The best person to rob a bank is often the safe seller.
The US Department of Justice arrested a cybersecurity professional on Tuesday, July 11, whom it accuses of having stolen at least $9 million in cryptocurrency. Although he personally enriched himself illegally and tried to hide it, the man still tried to pass himself off as an ethical hacker. But the American authorities do not seem fooled.
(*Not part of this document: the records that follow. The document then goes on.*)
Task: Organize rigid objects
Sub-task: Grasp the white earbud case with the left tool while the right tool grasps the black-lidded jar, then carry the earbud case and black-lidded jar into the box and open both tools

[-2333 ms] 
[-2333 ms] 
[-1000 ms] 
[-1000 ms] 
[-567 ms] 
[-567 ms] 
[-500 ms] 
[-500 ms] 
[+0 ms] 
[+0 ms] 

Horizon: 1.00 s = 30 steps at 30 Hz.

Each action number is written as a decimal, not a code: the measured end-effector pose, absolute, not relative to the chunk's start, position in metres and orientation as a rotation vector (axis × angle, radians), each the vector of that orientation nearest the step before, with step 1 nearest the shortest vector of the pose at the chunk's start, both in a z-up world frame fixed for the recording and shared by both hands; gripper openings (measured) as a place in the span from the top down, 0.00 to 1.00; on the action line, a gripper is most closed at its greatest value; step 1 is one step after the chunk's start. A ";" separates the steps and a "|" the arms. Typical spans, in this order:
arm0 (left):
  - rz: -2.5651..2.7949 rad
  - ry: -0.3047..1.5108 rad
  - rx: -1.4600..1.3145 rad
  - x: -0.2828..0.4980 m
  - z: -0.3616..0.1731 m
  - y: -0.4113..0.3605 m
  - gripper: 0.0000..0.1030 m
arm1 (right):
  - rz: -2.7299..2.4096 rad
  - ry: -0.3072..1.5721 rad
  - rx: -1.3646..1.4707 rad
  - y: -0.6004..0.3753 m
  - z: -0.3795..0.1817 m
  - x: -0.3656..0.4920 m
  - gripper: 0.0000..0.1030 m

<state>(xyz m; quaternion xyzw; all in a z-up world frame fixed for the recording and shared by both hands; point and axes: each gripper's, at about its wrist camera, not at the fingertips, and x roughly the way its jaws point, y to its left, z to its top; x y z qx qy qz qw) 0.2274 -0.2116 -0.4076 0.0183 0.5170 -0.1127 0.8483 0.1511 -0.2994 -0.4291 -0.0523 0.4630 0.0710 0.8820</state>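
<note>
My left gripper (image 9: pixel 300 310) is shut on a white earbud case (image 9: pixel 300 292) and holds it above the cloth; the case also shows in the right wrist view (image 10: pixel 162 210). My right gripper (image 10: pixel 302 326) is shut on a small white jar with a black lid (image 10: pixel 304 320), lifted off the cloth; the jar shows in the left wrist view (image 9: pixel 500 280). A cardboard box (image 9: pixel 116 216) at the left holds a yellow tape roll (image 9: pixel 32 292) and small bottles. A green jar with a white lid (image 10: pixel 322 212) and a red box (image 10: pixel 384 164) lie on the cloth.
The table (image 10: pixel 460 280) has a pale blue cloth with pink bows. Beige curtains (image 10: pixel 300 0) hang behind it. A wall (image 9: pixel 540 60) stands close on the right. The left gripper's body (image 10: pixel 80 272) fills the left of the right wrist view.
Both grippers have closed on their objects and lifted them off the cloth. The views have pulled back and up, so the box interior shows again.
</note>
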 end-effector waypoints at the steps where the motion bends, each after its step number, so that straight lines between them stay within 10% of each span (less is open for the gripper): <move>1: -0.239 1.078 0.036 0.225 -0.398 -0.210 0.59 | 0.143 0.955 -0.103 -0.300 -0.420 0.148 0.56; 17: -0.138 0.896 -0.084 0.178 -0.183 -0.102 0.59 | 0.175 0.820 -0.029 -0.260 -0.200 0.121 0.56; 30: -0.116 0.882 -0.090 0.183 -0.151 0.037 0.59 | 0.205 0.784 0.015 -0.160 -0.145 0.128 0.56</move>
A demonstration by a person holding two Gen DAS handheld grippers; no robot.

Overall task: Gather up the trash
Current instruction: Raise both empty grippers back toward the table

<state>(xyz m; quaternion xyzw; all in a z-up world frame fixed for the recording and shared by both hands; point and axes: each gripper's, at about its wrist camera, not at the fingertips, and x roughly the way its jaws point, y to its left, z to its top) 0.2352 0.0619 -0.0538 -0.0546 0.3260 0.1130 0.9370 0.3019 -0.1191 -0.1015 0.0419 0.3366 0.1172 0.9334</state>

Well placed and well prepared, he still got pinched
A press release from the New York prosecutor announced the indictment of 34-year-old Shakeeb Ahmed. The man indicates on LinkedIn to be a cybersecurity engineer at Amazon, but the company has since explained that he no longer works there. In any case, in his indictment, the prosecutor explains that he is “ a security engineer in an international technology company, and his CV list of skills […] which are the ones that were used for his attack “. The amount involved, a little over 9 million dollars, is ultimately quite derisory compared to other attacks of the same kind.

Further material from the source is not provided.